Dans une décision rendue publique mardi (19 mars), la Commission européenne a annoncé qu’elle soutenait le projet de loi belge visant à interdire la vente de cigarettes électroniques jetables dans le pays.
Fin décembre 2022, le gouvernement belge a publié sa stratégie interfédérale 2022-2028 pour une génération sans tabac, dont l’objectif principal est de réduire le nombre de fumeurs âgés de 15 à 24 ans à 6 % ou moins d’ici 2028.
Pour y parvenir, les autorités belges ont décidé d’interdire la vente de cigarettes électroniques jetables, également appelées des « puffs » et utilisées principalement par les très jeunes, à partir du 1er janvier 2026.
Afin de se conformer au droit européen, notamment à la directive sur les produits du tabac (directive 2014/40/UE), la Belgique devait obtenir le feu vert de la Commission pour mettre en œuvre ses nouvelles dispositions.
« Les dispositions nationales interdisant la mise sur le marché de cigarettes électroniques jetables contenant de la nicotine, notifiées par le Royaume de Belgique […], sont approuvées », peut-on lire dans la note, signée par la commissaire à la Santé Stella Kyriakides.
La note fait également remarquer que « les dispositions nationales proposées reposent sur des
motifs liés à la situation spécifique de la Belgique, où la consommation de cigarettes
électroniques chez les (très) jeunes est relativement élevée ».
Pour l’instant, seules les puffs contenant de la nicotine seront interdites, même si la Belgique aurait souhaité que les puffs sans nicotine le soient également.

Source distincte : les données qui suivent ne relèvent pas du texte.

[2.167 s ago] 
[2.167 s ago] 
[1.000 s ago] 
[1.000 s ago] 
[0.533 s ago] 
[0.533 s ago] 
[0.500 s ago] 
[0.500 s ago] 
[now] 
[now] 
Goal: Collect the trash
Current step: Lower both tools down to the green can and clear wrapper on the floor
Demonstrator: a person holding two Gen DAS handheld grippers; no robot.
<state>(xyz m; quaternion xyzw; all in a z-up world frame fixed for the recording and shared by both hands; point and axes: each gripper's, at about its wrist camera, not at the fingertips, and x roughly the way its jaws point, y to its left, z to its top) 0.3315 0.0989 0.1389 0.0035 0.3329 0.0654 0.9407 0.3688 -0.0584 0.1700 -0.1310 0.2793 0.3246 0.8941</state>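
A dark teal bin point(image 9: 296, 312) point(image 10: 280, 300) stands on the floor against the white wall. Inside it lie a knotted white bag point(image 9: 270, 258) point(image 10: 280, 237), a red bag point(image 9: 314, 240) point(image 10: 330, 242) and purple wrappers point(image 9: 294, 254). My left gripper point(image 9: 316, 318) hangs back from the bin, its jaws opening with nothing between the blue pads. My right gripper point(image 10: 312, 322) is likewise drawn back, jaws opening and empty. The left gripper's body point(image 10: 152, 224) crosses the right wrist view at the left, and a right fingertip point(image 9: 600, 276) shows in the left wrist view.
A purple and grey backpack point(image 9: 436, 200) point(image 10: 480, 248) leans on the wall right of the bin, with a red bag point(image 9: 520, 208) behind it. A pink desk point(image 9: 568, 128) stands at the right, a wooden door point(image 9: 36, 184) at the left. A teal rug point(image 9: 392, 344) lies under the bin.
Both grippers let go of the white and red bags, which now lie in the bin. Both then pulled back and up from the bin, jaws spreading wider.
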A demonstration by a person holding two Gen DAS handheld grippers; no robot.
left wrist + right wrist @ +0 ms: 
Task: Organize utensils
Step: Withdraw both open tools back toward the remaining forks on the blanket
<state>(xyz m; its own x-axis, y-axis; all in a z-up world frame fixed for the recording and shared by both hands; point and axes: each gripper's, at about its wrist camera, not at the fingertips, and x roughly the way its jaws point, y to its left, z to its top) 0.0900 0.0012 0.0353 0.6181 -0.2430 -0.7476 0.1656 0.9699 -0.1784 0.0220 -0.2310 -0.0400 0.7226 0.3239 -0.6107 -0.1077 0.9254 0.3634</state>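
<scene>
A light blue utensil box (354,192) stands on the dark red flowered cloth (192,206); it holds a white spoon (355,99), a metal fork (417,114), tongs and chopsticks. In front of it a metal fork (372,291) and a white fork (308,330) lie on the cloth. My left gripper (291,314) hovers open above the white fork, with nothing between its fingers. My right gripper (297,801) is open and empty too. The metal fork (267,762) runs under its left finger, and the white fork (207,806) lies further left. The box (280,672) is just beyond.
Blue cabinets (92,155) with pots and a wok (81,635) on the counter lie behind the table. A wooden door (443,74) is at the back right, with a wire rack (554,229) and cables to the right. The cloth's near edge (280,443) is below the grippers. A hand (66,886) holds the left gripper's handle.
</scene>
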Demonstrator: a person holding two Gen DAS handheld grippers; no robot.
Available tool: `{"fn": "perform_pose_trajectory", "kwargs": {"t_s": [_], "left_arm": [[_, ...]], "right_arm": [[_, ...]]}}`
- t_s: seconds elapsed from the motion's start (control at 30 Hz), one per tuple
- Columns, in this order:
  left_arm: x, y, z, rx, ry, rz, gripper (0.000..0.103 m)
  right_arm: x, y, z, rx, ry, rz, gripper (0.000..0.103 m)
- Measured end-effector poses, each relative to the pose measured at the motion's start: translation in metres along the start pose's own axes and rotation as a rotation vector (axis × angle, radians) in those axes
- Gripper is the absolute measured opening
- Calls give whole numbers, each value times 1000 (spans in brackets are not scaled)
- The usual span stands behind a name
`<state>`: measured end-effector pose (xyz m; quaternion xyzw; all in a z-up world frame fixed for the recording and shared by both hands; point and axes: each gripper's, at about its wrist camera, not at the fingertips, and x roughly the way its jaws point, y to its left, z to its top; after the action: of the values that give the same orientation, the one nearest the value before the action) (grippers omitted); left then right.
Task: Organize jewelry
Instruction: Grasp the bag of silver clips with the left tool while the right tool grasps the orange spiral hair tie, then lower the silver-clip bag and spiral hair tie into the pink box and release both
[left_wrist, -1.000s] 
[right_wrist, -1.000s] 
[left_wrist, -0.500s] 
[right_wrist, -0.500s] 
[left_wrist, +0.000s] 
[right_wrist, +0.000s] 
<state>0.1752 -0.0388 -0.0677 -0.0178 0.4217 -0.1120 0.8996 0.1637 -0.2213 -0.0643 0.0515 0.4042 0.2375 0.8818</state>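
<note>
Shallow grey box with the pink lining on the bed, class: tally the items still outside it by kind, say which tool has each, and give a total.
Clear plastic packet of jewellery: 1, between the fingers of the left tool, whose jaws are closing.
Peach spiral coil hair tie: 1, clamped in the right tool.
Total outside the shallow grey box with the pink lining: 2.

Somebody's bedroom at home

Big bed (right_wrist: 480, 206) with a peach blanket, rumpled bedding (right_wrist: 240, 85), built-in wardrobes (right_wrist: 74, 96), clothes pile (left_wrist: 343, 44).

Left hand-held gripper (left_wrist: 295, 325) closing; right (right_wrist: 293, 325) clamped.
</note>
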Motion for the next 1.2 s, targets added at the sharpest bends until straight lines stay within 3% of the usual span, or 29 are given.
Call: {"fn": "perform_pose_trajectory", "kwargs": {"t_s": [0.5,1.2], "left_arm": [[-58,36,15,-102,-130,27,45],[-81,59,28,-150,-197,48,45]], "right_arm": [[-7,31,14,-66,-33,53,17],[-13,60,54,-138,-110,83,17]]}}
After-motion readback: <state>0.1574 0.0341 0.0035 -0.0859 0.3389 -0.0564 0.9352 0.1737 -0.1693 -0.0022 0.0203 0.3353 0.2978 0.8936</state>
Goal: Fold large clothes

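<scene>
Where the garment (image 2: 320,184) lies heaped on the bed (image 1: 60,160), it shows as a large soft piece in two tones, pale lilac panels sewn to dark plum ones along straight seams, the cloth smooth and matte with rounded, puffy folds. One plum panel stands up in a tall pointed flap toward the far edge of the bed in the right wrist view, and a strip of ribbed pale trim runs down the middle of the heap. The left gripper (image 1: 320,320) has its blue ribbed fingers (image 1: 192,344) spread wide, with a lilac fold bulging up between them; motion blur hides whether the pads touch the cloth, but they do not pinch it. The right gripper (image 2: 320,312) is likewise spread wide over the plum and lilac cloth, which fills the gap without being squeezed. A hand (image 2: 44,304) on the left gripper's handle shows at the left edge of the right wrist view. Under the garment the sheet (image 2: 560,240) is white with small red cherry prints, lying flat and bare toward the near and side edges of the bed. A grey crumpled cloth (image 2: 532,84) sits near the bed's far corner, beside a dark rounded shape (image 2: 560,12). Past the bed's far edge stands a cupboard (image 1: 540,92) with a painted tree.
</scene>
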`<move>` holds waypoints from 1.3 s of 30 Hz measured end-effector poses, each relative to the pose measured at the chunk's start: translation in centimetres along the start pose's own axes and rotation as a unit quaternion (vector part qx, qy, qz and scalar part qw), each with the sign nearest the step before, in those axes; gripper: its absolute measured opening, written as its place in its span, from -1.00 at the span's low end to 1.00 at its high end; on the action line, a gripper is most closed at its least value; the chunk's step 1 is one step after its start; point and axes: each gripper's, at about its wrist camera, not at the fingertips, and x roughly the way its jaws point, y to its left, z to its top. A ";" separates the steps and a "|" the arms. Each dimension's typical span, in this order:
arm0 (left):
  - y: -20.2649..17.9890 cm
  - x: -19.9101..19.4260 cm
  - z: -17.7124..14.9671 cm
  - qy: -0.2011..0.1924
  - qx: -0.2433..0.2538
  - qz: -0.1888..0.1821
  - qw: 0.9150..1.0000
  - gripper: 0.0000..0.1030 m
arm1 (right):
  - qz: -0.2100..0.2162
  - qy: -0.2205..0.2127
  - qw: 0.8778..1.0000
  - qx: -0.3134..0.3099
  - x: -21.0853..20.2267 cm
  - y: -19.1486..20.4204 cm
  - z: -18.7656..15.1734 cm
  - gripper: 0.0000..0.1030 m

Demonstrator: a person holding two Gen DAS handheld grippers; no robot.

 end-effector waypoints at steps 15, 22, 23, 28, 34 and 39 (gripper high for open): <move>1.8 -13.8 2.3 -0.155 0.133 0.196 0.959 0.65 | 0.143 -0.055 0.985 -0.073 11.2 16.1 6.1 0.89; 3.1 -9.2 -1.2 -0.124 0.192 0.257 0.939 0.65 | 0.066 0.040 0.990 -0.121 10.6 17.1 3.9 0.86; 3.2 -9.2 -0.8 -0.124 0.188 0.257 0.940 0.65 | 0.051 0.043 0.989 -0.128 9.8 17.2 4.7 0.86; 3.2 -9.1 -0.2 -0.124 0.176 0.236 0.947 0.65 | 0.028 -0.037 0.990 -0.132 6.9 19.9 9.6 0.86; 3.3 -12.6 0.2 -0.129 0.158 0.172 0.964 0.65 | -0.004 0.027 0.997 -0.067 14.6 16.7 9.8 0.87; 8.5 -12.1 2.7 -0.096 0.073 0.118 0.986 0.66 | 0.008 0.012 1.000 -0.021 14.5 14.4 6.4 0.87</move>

« Étant donné que seule la mise sur le marché de cigarettes électroniques jetables contenant de la nicotine relève du champ d’application de la directive 2014/40/UE, le champ d’application de la présente décision […] est limité aux cigarettes électroniques jetables de ce type », peut-on lire dans la note.
La France, l’Allemagne et l’Irlande travaillent sur une législation similaire. « Cette décision est une bonne nouvelle pour la santé des Belges, pour la Belgique et pour la protection de l’environnement », a commenté à Euractiv la députée française Francesca Pasquini (Écologiste, The Greens/ALE), rapporteure du projet de loi français.
En France, le gouvernement convoquera une commission mixte paritaire (CMP) jeudi (21 mars) au Sénat pour examiner le projet de loi visant à interdire les puffs. Si le texte est approuvé, la France, comme la Belgique, demandera l’approbation de la Commission, qui aura six mois incompressibles pour prendre sa décision.
Dans un communiqué de presse, l’Alliance Contre le Tabac (ACT) annonce que « l’ACT se félicite de la décision de la Commission européenne d’autoriser la Belgique à interdire les Puffs sur son territoire. Cette décision est de bon augure pour la France ».